* **EXERCISE OBJECTIVE**:
Look below for the line holding "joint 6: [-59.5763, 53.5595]" and the line holding "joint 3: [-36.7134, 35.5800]". Repeat those two and everything between, exactly.

* **GIVEN DATA**:
"""
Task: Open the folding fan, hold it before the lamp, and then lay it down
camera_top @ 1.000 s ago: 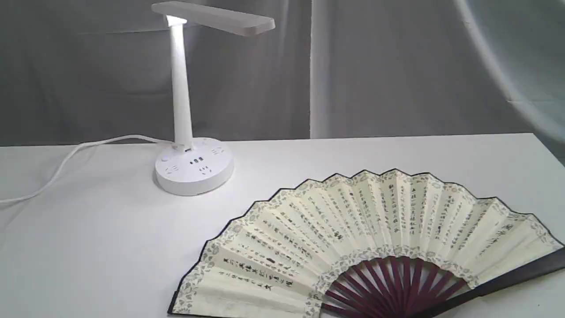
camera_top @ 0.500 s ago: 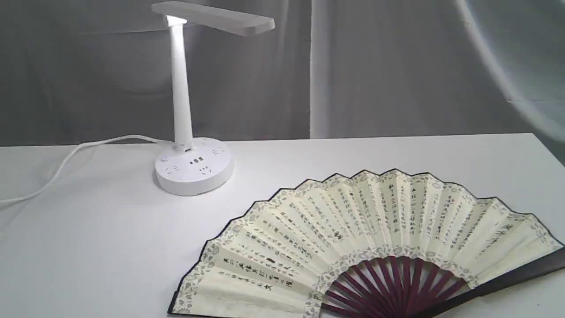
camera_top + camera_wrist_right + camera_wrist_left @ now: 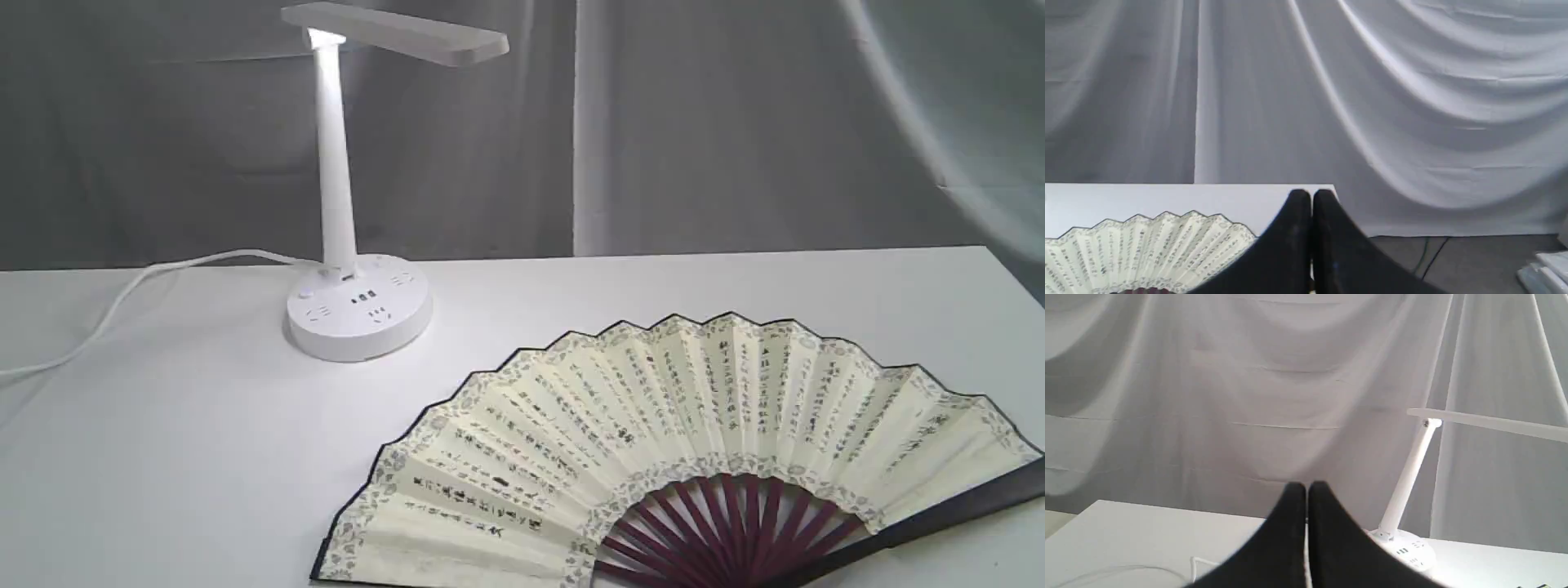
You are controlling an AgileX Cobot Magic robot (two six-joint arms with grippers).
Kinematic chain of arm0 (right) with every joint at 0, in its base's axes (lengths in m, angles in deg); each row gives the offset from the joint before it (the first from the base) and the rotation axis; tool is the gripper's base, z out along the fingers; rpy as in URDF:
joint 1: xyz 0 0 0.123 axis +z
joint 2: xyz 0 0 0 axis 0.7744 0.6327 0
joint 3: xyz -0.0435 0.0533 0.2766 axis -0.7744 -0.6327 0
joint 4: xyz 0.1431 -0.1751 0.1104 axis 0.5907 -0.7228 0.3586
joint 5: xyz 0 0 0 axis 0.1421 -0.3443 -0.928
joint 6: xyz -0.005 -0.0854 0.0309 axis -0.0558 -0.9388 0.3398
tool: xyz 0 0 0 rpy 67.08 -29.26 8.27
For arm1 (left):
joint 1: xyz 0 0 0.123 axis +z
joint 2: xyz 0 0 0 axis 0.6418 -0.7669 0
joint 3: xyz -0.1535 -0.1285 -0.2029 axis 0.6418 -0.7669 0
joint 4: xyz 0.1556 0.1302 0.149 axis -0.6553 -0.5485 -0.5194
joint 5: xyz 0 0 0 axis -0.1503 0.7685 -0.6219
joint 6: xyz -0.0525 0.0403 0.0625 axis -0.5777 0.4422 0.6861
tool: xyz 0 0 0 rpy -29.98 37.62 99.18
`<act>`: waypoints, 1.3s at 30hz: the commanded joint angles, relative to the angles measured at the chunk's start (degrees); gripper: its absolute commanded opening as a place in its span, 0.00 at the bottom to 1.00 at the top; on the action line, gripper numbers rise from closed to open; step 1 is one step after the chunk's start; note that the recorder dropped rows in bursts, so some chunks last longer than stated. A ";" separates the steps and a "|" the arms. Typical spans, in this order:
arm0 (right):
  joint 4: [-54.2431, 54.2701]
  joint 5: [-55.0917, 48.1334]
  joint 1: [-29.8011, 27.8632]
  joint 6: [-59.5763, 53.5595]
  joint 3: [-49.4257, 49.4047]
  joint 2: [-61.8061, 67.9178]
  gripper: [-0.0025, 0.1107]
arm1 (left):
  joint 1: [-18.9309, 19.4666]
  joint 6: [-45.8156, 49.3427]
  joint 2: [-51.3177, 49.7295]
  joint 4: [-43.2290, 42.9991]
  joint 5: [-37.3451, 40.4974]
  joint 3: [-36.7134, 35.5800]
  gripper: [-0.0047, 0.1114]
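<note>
Jaws of the left gripper (image 3: pixel 1307 490): black, pressed together to a thin slit, nothing between them. Jaws of the right gripper (image 3: pixel 1311 196): same, together and empty. Both are raised clear of the white surface (image 3: pixel 163 457), and only the wrist views show them. Large cream paper folding fan (image 3: pixel 653 425) with black calligraphy columns, grey floral border, dark maroon ribs and blackish outer guards lies spread fully open and flat on the surface, at front right in the exterior view. Its arc faces the backdrop, its ribs run toward the near edge, and its right guard runs out of frame. In the right wrist view the folding fan (image 3: pixel 1147 245) sits on the surface beyond and to one side of the black fingers (image 3: pixel 1290 245), apart from them, with one end of the leaf hidden behind a finger. Not between the jaws, no contact seen. White desk lamp (image 3: pixel 336 188), with round socketed base, slim upright stem and flat bar head, stands at rear left, base near the fan's left edge but not touching it. Bright glow at the top of the stem. White cord (image 3: pixel 122 302) trails off left from the base. In the left wrist view the desk lamp (image 3: pixel 1408 477) stands beyond the fingers, off to one side. Grey draped cloth backdrop (image 3: pixel 735 122) hangs behind everything.
</note>
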 commanded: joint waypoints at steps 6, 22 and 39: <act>-3.44 -2.20 0.12 -0.03 -0.52 -1.81 0.02 | -0.05 7.00 0.03 7.33 -3.92 -4.77 0.04; -3.22 4.66 0.12 -0.03 -7.92 -1.81 0.02 | -0.05 13.31 0.03 11.92 -20.80 -20.46 0.04; 0.25 26.76 0.12 0.44 -33.37 -1.81 0.02 | -0.05 11.25 0.03 2.18 -40.59 -35.55 0.04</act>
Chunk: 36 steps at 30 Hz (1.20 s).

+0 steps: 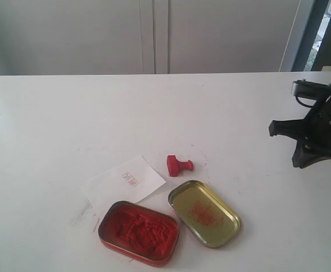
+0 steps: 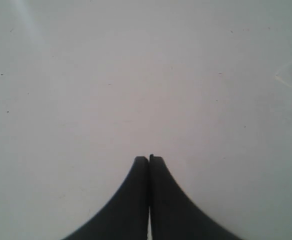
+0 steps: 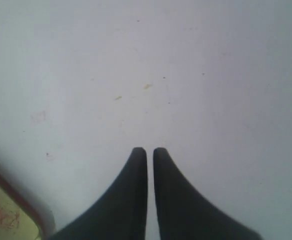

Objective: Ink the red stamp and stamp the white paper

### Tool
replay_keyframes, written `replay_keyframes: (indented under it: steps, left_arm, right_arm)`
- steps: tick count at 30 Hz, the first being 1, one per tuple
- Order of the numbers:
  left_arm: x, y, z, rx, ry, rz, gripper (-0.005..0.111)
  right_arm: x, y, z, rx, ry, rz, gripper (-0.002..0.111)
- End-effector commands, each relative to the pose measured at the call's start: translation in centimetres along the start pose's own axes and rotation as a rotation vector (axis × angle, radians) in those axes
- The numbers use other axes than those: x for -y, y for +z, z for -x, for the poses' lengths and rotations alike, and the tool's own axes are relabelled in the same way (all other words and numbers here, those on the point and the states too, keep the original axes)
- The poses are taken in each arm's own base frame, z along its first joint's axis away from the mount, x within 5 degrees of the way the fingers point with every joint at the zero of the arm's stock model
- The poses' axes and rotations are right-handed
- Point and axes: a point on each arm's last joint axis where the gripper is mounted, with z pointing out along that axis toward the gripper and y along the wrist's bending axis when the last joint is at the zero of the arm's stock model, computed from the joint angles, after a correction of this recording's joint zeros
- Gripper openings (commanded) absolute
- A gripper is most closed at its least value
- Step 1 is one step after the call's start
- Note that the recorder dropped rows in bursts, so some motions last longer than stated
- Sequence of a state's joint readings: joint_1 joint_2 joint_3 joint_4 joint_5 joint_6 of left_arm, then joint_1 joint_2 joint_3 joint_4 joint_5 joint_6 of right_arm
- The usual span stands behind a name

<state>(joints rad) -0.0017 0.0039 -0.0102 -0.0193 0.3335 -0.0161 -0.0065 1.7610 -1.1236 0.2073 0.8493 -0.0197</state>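
The red stamp (image 1: pixel 179 165) lies tipped on its side on the white table, just right of the white paper (image 1: pixel 124 181), which bears a small red imprint. My right gripper (image 1: pixel 300 160) hangs far to the right of both, near the table's right side. In the right wrist view its fingers (image 3: pixel 150 150) stand almost together with only a thin slit between them, empty, over bare tabletop. The left gripper (image 2: pixel 149 158) is shut with nothing in it, above plain white surface; it does not show in the exterior view.
An open tin of lumpy red ink paste (image 1: pixel 101 229) sits at the front, partly on the paper's near edge. Its gold lid (image 1: pixel 204 212), smeared red, lies to the right of it; a corner of that lid (image 3: pixel 6 215) shows in the right wrist view.
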Motion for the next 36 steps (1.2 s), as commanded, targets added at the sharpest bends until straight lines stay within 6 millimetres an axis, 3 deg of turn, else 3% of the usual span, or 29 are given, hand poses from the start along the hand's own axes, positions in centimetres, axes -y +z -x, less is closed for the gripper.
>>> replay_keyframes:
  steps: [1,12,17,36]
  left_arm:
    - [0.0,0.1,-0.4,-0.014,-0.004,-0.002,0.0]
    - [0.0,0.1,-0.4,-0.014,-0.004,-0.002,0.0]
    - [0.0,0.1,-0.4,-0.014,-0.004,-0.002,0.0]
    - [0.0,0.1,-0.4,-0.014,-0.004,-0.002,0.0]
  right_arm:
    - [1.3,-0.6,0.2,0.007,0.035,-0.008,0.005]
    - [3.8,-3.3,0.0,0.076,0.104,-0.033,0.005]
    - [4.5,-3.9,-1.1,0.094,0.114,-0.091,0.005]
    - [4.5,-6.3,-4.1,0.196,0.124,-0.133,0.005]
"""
* **WRITTEN RESPONSE**:
  joint 6: [-59.5763, 53.5595]
  joint 3: [-49.4257, 49.4047]
  joint 2: [-61.8061, 67.9178]
  gripper: [-0.0025, 0.1107]
arm1 (left):
  joint 1: [-18.9309, 19.4666]
  joint 6: [-45.8156, 49.3427]
  joint 2: [-51.3177, 49.7295]
  joint 4: [-43.2290, 42.9991]
  joint 5: [-37.3451, 40.4974]
  joint 3: [-36.7134, 35.5800]

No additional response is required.